The decreasing energy intensity was the major factor contributing to reducing GHG emissions per capita in all countries. The role of this factor was very important with 81.7% in Germany, 79.2% in Poland, 65.3% in Estonia, on average, 64.6% in the EU-27, in Norway with 61.7%, in Latvia with 57.7%, and in Denmark with 52.4%. A smaller effect was observed in Lithuania with 46.4%, in Sweden with 42.0%, and Finland with 32.8%. The contribution of renewable energies due to the substitution of fossil fuels was the largest in Finland with 55.2%, 46.8% in Sweden, 38.3% in Norway and 38.1% in Denmark.

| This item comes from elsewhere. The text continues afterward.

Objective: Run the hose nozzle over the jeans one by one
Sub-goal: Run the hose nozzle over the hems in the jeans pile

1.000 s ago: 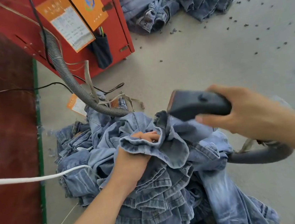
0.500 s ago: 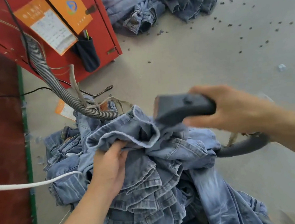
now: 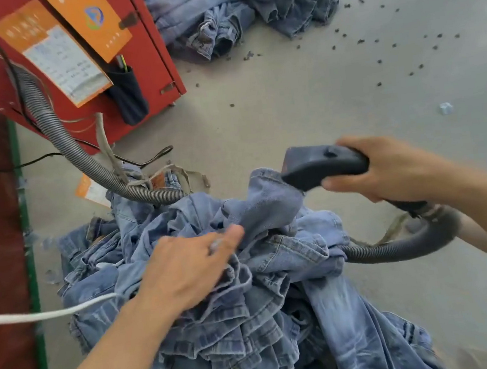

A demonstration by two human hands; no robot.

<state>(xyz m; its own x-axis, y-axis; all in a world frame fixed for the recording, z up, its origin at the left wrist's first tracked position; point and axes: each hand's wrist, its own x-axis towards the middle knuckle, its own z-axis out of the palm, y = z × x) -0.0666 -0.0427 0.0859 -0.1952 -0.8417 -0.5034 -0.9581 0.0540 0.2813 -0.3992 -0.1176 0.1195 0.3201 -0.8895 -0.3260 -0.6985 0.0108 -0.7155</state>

A smaller contribution of RES deployment was observed with 27.7% in Estonia, 23.4% in Latvia, 22.0% in Lithuania and, on average, 16.6% in the EU-27. Very low indicators of this effect were observed in Poland with 9.4% and 3.1% in Germany. Thus, the role of the emission intensity effect was moderate and rather different. The contribution of this factor to reducing GHG emissions per capita was as follows: on average, in the EU-27 countries by 18.8%, in Germany by 15.2%, in Lithuania by 12.3%, in Finland by 12.0%, in Sweden by 11.1%, in Poland by 10.9%, in Denmark by 9.6%, in Estonia by 6.6%, and in Latvia by 1.2%. Conversely, energy-related GHG emissions in Norway decreased over the study period, on average, by 1.7% annually, while total consumption of fossil fuels decreased by 3.8% annually. Thus, the indicator of emission intensity increased by 24.9%, and the total increase of GHG emissions in Norway was driven by 61.5% due to the impact of this factor.

6. Conclusions and Recommendations

An in-depth analysis of changes in the deployment of RES in the Baltic countries over 2010–2019 revealed strong points and limitations in consumption of RES by final consumers and their growing role in modernising the energy transformation sector in each country. In 2019, the share of RES in the gross final consumption of energy in all three countries was higher than the mandatory target (established in Directive 2009/28/EC for the year 2020- Annex I)—by 27.6% in Estonia, 10.7% in Lithuania and 2.5% in Latvia.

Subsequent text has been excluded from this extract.